Efficient Architectures for High Resolution Vision-Language Models
Miguel Carvalho, Bruno Martins
TL;DR
Efficient high-resolution Vision-Language Models (VLMs) are needed to capture fine-grained details in images, including scene-text. The paper introduces Pheye, a parameter-efficient architecture that freezes a language model and a CLIP-based vision encoder, with dense cross-attention and dual LoRA adapters to process high-resolution images via global and local patches. In experiments, Pheye achieves competitive results on TextVQA and related tasks with far fewer trainable parameters, and higher image resolution yields stronger gains on fine-detail tasks, enabling better performance on scene-text without OCR tokens provided in prompts. The work demonstrates a practical path to deploy high-resolution VLMs on resource-constrained hardware and suggests future directions such as alternative vision encoders, synthetic data for scene-text, and multilingual capabilities.
Abstract
Vision-Language Models (VLMs) have recently experienced significant advancements.

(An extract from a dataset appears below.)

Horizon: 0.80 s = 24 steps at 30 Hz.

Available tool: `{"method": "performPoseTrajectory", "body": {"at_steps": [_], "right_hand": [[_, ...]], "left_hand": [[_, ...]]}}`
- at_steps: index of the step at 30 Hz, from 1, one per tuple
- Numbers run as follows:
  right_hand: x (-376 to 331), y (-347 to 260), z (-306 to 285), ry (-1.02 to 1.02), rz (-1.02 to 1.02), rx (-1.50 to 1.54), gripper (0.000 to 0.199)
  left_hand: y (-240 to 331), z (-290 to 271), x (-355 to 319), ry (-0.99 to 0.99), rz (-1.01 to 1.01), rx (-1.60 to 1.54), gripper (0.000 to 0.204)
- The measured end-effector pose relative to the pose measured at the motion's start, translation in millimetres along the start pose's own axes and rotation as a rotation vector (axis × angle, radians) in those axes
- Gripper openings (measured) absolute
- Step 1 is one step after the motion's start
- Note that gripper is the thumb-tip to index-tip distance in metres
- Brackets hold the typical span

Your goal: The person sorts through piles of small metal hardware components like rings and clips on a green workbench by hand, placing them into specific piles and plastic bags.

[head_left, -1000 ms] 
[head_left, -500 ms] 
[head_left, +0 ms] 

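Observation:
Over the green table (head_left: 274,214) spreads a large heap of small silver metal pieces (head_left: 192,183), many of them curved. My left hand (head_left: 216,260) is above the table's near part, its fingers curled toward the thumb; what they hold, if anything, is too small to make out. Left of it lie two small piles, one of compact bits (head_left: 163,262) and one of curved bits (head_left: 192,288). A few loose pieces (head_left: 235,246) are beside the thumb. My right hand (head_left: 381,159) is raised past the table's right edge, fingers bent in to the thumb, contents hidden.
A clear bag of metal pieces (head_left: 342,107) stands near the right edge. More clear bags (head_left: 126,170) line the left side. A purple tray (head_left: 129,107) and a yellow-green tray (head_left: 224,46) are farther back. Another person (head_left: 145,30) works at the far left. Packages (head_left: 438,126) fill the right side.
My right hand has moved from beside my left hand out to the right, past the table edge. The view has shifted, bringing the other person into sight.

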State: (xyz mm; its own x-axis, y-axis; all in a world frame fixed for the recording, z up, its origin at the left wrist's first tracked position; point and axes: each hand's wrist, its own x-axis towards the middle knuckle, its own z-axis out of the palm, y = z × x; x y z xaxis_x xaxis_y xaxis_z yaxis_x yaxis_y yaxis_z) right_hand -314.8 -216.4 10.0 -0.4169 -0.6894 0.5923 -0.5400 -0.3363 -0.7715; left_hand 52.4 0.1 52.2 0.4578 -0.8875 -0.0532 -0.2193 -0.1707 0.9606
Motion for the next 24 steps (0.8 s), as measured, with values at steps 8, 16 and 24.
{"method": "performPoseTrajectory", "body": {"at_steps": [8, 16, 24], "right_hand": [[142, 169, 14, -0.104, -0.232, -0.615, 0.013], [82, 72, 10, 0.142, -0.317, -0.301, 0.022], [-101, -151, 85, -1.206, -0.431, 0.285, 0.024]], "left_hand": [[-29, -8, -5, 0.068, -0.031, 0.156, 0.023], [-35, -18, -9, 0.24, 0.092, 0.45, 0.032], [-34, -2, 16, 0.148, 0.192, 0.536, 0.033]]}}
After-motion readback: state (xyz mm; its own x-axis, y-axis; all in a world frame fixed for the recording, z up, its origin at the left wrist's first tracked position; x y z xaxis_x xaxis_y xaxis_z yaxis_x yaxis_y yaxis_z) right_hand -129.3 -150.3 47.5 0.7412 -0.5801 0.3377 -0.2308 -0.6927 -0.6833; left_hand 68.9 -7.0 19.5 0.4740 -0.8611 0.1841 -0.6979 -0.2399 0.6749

However, challenges persist in the accurate recognition of fine details within high resolution images, which limits performance in multiple tasks. This work introduces Pheye, a novel architecture that efficiently processes high-resolution images while training fewer parameters than similarly sized VLMs. Notably, Pheye achieves a high efficiency while maintaining strong performance, particularly in tasks that demand fine-grained image understanding and/or the handling of scene-text.